In order for the ICO to be justified in serving monetary penalties under PECR, or for data protection breaches under the Data Protection Act (DPA), the watchdog must show that a number of legal tests have been satisfied. These include that the nature of the breach they propose to take action on was "serious" and was "of a kind likely to cause substantial damage or substantial distress". The threshold tests are set out under the DPA.

In October an Information Rights Tribunal overturned a previous decision by the ICO to serve a £300,000 fine against an owner of a company the watchdog had found to have unlawfully sent spam messages. The Tribunal ruled that the thresholds for serving a monetary penalty had not been met, although the ICO has appealed against that finding.

The Government is currently considering whether to change the law to make it easier for the ICO to serve monetary penalties under the PECR framework.

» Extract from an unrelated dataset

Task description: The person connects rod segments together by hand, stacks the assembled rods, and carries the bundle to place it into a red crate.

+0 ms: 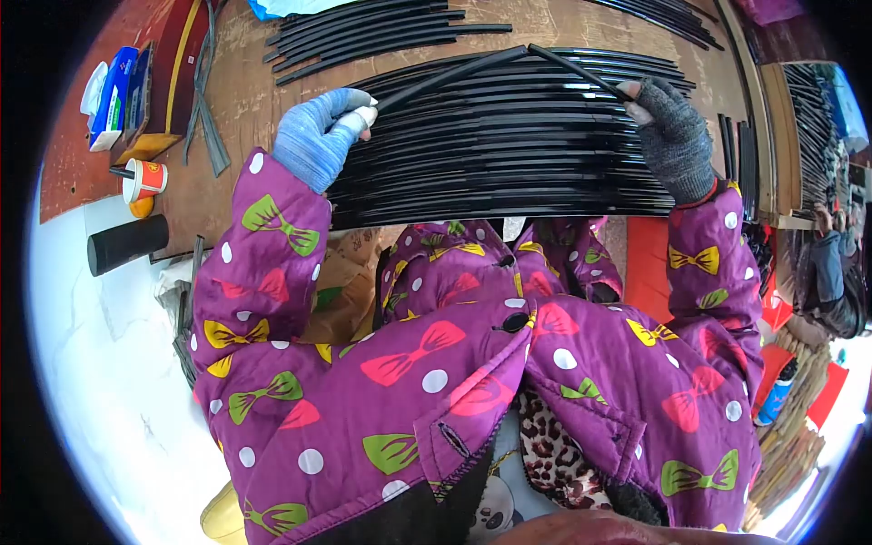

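Observation:
Many thin black strips (pixel 490 145) lie side by side across the brown table in front of me. My left hand (pixel 322 134), in a light blue glove with bare fingertips, pinches the end of one black strip (pixel 454 79) that slants up to the right. In a dark grey fingerless glove, my right hand (pixel 670 136) pinches another black strip (pixel 577 68) slanting up to the left. The far ends of these two strips meet, or nearly meet, above the row, at the top middle.
More black strips (pixel 363 36) lie behind. At the left are a blue tissue pack (pixel 113 98), a paper cup (pixel 145 180) and a black cylinder (pixel 127 245). Another person (pixel 831 272) is at the far right, near a blue can (pixel 775 400).

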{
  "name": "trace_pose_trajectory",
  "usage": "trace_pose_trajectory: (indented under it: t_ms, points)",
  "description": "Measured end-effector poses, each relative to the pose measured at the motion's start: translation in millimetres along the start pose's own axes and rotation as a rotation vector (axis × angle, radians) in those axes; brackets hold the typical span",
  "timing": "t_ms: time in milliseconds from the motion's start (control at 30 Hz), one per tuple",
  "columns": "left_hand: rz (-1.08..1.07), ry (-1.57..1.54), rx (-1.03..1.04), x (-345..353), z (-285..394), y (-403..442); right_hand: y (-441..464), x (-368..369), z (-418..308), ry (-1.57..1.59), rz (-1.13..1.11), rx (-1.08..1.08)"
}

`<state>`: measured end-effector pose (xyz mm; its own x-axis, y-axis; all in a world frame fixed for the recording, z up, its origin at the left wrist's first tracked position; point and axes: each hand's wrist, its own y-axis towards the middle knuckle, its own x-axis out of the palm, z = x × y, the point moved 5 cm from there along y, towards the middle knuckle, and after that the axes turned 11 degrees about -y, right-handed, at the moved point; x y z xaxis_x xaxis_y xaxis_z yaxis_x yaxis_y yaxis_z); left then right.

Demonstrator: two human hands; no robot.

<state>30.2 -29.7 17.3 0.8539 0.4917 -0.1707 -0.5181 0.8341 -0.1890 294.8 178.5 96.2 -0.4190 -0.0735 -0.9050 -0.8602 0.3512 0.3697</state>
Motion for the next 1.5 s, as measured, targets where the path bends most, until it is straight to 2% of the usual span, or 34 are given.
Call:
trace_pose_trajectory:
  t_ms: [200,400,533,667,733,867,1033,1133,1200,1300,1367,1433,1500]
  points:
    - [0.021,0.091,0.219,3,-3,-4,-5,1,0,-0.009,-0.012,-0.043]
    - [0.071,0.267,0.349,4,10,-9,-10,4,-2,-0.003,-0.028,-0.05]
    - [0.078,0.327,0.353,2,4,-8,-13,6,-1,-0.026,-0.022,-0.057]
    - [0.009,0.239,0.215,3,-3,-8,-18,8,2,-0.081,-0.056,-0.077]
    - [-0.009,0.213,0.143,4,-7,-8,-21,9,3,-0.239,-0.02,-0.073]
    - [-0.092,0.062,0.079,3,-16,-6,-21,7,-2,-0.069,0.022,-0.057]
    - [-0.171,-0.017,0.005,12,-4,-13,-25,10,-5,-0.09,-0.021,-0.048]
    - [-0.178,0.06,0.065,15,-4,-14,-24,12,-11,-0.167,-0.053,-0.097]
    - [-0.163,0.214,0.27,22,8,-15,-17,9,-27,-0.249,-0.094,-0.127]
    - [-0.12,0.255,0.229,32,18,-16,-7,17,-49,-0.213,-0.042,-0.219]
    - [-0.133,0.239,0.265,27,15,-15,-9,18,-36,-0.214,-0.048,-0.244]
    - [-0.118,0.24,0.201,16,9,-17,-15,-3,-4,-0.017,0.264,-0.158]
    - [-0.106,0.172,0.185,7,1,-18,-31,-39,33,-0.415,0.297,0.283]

Last month a spokesperson for the ICO told Out-Law.com that it backs plans to relax the rules around serving fines. The ICO receives a large number of complaints about spam messages but the current rules mean it has to wait to take action against the perpetrators, they said. This is because the damage and distress caused by those companies does not, until the evidence accumulates, meet the 'substantial damage or substantial distress' threshold for serving fines, the spokesperson added.

The ICO said that the First Financial's former director, Hamed Shabani, was prosecuted in October for failing to inform it that the company was processing personal data. A failure to notify the ICO of such activity is a criminal offence under the DPA. Shabani was fined £1,180.66 for the offence.